While talking about death is often considered taboo, failing to talk about it has led to many unwanted scenarios that cause stress and create conflict. Some family members may be left in financial distress, and others may feel that the distribution of assets isn’t justified. This is why having a proper plan will help your loved ones during their period of grief and provide objectivity in making important decisions such as funeral arrangements and how your estate will be handled.
Is a Will not enough?
A Will typically covers assets such as property, car, bank savings, and insurance policies, but that Will you’ve spent time crafting with your lawyer also has limitations—and one of them is the money in your Central Provident Fund (CPF) account.
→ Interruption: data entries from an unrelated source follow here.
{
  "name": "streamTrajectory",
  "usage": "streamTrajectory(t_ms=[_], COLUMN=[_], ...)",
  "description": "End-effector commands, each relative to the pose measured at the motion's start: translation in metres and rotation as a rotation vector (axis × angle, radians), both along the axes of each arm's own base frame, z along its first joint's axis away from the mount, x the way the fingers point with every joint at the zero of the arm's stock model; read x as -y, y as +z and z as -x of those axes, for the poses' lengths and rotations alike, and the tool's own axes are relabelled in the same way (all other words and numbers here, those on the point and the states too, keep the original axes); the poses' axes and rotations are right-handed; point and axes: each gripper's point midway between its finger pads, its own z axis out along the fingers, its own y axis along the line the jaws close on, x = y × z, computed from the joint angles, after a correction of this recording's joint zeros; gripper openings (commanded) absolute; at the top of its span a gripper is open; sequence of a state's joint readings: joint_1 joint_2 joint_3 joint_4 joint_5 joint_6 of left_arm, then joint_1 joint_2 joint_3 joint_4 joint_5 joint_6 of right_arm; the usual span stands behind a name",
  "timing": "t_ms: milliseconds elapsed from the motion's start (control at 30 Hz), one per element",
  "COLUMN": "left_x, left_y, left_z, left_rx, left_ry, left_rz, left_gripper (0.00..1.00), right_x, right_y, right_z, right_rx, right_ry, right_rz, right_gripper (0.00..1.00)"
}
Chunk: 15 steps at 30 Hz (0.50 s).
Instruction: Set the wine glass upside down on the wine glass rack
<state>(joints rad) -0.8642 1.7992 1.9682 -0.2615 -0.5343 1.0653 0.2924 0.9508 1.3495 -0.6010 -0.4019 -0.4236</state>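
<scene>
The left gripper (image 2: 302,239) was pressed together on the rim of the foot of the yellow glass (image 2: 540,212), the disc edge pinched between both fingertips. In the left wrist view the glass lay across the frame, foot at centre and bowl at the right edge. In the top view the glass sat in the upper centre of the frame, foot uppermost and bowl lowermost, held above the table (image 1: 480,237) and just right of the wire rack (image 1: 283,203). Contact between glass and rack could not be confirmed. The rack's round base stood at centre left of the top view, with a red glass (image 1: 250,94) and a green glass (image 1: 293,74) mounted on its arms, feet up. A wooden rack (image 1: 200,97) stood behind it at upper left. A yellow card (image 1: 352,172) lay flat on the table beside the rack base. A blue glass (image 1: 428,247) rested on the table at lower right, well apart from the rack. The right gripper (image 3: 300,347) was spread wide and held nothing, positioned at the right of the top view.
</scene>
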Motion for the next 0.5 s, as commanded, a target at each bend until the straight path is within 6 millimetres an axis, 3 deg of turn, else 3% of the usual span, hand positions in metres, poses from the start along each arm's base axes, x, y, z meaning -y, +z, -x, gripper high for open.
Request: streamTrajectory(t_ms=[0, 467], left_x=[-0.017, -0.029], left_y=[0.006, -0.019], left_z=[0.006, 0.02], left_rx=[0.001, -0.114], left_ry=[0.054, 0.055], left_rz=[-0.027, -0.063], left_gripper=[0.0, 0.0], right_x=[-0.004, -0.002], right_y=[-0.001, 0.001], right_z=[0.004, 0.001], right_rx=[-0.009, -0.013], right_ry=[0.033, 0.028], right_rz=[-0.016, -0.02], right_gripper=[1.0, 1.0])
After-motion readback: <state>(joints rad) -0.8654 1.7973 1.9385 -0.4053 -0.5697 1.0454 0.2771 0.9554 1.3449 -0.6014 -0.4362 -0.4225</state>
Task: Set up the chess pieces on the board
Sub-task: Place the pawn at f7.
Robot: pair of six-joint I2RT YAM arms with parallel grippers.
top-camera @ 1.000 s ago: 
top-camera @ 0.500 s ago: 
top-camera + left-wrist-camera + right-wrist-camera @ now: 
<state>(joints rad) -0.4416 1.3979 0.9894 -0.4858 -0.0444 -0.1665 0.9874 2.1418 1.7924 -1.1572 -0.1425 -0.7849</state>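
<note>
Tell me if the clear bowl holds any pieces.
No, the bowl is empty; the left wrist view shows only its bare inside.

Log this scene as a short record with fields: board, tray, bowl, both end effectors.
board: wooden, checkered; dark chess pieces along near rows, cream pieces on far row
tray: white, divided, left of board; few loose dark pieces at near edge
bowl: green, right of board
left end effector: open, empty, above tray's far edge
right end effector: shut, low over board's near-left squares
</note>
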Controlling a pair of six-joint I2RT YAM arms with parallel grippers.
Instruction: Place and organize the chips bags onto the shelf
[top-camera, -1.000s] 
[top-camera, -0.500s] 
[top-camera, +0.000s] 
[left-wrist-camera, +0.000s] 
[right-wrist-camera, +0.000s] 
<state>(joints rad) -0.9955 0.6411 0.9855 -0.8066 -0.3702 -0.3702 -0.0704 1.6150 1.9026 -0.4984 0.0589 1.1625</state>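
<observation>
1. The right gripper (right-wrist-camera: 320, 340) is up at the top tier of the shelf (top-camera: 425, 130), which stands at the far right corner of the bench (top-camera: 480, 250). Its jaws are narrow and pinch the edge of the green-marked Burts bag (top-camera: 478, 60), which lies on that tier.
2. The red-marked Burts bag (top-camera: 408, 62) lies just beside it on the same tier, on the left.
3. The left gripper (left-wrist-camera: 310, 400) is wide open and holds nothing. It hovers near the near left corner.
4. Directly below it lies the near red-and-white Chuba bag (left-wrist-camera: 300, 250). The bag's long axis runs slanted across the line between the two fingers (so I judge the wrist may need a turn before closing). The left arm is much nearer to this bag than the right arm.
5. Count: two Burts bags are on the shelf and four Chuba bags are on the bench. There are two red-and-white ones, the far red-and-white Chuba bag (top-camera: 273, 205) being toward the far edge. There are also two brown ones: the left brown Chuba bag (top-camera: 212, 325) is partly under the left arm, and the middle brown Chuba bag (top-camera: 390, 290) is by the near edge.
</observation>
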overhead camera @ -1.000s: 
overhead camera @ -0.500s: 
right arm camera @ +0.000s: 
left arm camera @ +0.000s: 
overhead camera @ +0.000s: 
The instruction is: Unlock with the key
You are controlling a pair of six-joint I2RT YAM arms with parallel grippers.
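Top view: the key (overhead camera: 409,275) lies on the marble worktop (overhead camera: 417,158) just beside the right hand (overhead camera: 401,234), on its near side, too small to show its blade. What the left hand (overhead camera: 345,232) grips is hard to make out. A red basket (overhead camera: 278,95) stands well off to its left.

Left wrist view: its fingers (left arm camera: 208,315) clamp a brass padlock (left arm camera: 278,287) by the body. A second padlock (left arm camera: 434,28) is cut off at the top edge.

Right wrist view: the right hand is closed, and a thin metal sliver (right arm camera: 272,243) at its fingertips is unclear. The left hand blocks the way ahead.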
Consider this: You have two children, but due to certain circumstances, you intend for all your assets to be passed to one child only. Your Will clearly covers this intention. However, according to the intestate succession rules—or if you’re Muslim, the inheritance certificate—the Public Trustees’ Office (PTO) will still split your CPF savings equally between your two children. As at 2016, the average Singaporean has a CPF balance of S$87,4001, which is not an insignificant amount.
How can you fix this?
CPF Nomination works just like a Will, specifically for your CPF savings—you can nominate any person or organisation as your beneficiary (or beneficiaries), and your CPF Nomination covers all the money you have in your Ordinary, Special, and Medisave accounts as well as unused CPF LIFE premiums and discounted Singtel shares.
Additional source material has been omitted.